BEGIN DATA FOR THE TASK
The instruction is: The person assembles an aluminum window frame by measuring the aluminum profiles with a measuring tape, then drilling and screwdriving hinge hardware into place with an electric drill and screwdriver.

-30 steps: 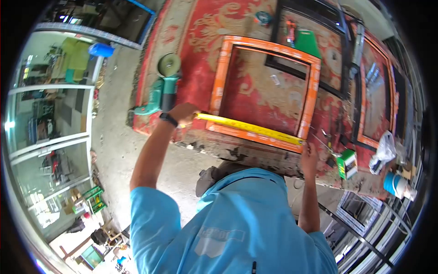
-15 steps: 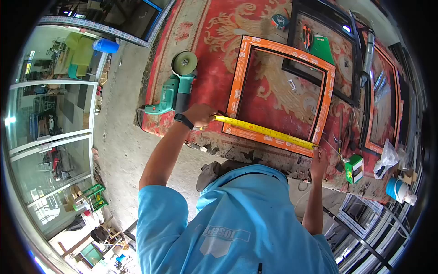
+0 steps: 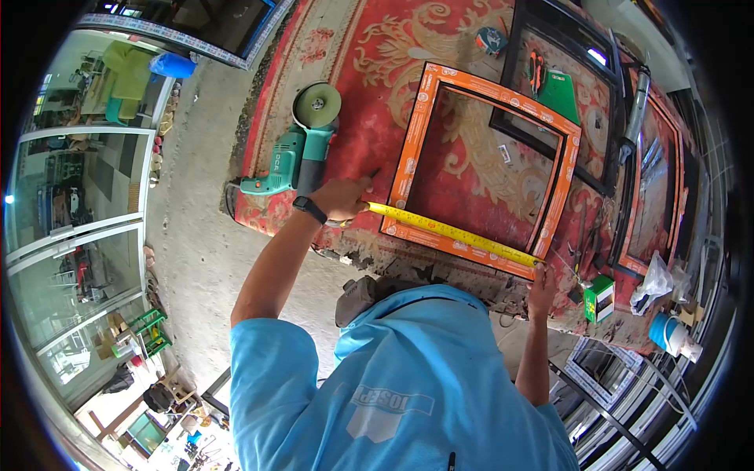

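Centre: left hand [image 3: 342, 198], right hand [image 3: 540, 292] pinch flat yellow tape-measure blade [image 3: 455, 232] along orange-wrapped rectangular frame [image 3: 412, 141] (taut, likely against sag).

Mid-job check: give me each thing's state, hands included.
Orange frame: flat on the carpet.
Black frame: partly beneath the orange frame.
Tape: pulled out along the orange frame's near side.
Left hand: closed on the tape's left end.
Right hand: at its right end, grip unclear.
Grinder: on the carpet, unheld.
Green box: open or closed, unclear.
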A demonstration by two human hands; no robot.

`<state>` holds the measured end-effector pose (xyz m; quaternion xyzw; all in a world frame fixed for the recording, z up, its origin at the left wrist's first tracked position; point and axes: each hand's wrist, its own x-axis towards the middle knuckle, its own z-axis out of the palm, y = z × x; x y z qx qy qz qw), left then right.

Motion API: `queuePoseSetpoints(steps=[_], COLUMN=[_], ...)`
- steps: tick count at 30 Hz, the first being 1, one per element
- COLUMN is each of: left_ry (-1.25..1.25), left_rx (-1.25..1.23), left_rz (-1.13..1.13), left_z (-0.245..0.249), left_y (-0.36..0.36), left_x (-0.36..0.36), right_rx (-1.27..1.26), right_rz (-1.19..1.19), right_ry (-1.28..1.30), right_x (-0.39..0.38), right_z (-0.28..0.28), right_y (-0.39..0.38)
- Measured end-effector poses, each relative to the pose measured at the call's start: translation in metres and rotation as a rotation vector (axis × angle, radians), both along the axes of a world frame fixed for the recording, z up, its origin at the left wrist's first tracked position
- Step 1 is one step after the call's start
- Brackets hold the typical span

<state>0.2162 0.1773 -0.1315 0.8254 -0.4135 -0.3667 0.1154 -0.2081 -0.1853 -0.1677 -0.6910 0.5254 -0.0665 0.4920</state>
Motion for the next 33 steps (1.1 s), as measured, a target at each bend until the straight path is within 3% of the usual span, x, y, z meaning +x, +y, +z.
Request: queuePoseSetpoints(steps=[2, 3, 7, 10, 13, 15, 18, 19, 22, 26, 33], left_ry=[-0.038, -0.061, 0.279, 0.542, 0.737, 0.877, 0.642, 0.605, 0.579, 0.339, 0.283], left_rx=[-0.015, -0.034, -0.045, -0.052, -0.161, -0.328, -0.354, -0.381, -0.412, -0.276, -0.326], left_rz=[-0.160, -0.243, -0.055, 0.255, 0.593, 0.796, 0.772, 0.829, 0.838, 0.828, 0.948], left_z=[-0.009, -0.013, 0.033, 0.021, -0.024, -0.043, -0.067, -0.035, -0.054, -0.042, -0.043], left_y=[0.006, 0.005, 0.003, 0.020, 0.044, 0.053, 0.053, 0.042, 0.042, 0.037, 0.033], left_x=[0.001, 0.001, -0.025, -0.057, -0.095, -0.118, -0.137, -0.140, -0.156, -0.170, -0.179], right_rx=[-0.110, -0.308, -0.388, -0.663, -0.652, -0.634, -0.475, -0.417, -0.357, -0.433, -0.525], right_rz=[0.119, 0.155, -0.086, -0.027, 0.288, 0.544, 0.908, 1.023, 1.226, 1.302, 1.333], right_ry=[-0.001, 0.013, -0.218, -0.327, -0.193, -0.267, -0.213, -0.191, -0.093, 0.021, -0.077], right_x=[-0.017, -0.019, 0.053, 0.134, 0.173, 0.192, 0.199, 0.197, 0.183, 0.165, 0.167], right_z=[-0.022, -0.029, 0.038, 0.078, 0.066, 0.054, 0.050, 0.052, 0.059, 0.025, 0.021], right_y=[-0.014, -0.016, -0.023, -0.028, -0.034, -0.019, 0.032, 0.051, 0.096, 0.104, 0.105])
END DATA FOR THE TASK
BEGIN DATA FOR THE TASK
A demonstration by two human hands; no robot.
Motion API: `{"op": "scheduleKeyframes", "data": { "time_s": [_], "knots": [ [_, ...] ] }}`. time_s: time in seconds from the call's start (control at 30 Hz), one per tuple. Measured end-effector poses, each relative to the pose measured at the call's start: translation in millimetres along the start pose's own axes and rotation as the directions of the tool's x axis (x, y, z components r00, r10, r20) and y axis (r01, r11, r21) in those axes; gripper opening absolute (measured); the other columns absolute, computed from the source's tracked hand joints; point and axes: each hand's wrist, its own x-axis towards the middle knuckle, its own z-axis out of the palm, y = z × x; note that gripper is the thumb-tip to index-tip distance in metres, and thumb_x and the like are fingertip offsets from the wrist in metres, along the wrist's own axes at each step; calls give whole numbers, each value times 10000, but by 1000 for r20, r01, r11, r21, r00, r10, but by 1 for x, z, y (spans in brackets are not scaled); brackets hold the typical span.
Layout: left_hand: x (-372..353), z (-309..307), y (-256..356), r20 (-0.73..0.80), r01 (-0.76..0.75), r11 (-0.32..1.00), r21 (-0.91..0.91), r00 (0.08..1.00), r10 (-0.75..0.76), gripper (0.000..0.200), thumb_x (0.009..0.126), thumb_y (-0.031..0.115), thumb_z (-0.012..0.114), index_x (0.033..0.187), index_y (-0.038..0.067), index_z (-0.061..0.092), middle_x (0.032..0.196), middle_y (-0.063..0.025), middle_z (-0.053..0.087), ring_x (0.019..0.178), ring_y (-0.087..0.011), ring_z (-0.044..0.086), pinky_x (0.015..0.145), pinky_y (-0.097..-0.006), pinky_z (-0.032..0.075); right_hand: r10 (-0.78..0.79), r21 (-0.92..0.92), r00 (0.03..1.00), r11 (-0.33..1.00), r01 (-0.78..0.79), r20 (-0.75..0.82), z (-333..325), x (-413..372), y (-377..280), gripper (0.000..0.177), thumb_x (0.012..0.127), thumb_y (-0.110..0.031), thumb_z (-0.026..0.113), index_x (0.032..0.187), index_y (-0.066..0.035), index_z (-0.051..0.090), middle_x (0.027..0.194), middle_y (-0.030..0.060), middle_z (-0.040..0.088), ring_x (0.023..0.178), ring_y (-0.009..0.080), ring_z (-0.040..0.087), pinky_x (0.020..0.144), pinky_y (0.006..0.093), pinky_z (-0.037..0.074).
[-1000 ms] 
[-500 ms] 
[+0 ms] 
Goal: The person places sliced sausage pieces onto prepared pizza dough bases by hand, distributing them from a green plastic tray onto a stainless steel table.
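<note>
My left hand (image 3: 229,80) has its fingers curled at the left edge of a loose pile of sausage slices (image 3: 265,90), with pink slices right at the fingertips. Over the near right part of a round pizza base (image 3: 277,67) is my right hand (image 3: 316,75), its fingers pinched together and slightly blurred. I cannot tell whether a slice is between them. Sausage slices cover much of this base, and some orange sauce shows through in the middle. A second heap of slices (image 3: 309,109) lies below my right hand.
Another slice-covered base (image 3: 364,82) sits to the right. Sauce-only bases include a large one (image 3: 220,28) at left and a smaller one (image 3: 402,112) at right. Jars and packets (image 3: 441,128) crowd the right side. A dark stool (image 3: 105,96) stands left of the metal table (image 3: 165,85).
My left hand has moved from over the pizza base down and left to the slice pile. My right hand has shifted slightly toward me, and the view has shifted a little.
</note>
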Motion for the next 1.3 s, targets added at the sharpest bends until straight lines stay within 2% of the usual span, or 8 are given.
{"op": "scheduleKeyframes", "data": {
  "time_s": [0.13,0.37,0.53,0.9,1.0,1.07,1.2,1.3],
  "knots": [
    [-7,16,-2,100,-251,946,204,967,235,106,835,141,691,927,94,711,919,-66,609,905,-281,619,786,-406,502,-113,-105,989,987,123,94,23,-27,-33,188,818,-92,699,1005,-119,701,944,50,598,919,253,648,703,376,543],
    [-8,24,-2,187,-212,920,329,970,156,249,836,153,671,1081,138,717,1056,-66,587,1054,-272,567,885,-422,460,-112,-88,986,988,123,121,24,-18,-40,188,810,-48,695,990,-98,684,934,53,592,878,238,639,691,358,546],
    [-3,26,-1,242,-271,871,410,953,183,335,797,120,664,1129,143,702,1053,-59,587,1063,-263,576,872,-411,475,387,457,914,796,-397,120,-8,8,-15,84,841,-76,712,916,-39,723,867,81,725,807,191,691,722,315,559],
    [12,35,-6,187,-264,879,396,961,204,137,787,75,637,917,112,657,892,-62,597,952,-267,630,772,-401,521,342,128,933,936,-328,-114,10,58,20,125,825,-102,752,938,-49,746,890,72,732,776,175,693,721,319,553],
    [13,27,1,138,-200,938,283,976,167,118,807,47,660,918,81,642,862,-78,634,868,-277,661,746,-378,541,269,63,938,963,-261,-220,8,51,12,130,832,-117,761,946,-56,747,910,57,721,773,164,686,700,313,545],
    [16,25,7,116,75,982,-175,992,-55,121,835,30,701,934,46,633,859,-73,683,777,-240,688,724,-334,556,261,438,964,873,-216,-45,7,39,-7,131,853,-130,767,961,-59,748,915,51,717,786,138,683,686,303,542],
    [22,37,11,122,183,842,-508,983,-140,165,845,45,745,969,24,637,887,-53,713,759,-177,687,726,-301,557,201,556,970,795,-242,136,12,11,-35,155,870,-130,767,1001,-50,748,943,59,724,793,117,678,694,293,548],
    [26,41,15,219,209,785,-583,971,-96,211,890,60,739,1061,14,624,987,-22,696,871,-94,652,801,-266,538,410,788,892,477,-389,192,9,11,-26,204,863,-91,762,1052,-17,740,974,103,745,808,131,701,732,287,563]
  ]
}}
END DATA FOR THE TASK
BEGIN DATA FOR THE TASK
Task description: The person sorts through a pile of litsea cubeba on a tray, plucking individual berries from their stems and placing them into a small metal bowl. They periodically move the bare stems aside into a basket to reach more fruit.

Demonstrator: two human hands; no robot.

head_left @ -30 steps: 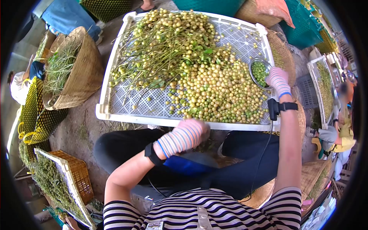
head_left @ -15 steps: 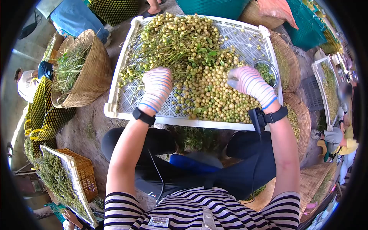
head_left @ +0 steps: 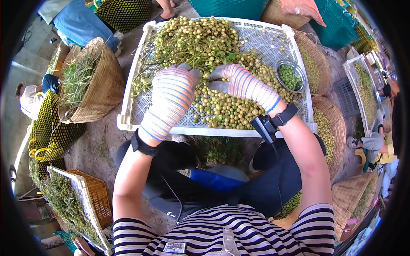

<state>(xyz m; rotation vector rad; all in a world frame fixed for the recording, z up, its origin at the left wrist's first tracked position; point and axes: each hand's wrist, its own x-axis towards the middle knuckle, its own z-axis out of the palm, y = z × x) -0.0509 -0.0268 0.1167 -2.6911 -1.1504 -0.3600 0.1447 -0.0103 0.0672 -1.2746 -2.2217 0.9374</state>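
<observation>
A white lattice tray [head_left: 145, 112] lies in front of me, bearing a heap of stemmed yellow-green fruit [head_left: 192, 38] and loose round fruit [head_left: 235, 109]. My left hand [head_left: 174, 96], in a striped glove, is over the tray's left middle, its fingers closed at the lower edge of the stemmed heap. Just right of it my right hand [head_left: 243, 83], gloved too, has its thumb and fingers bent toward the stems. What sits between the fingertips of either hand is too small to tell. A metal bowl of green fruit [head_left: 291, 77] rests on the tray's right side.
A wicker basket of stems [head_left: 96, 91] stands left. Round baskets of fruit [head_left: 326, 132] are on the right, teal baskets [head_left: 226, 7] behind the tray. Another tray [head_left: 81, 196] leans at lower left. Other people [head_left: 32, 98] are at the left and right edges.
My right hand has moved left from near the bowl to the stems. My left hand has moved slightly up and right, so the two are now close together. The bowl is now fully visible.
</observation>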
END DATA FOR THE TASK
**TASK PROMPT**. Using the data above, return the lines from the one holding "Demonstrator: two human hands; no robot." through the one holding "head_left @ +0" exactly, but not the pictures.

**SOLVED EXERCISE**.
Demonstrator: two human hands; no robot.

head_left @ -30 steps: 
head_left @ -15 steps: 
head_left @ +0 steps: 

The complete answer has now been given.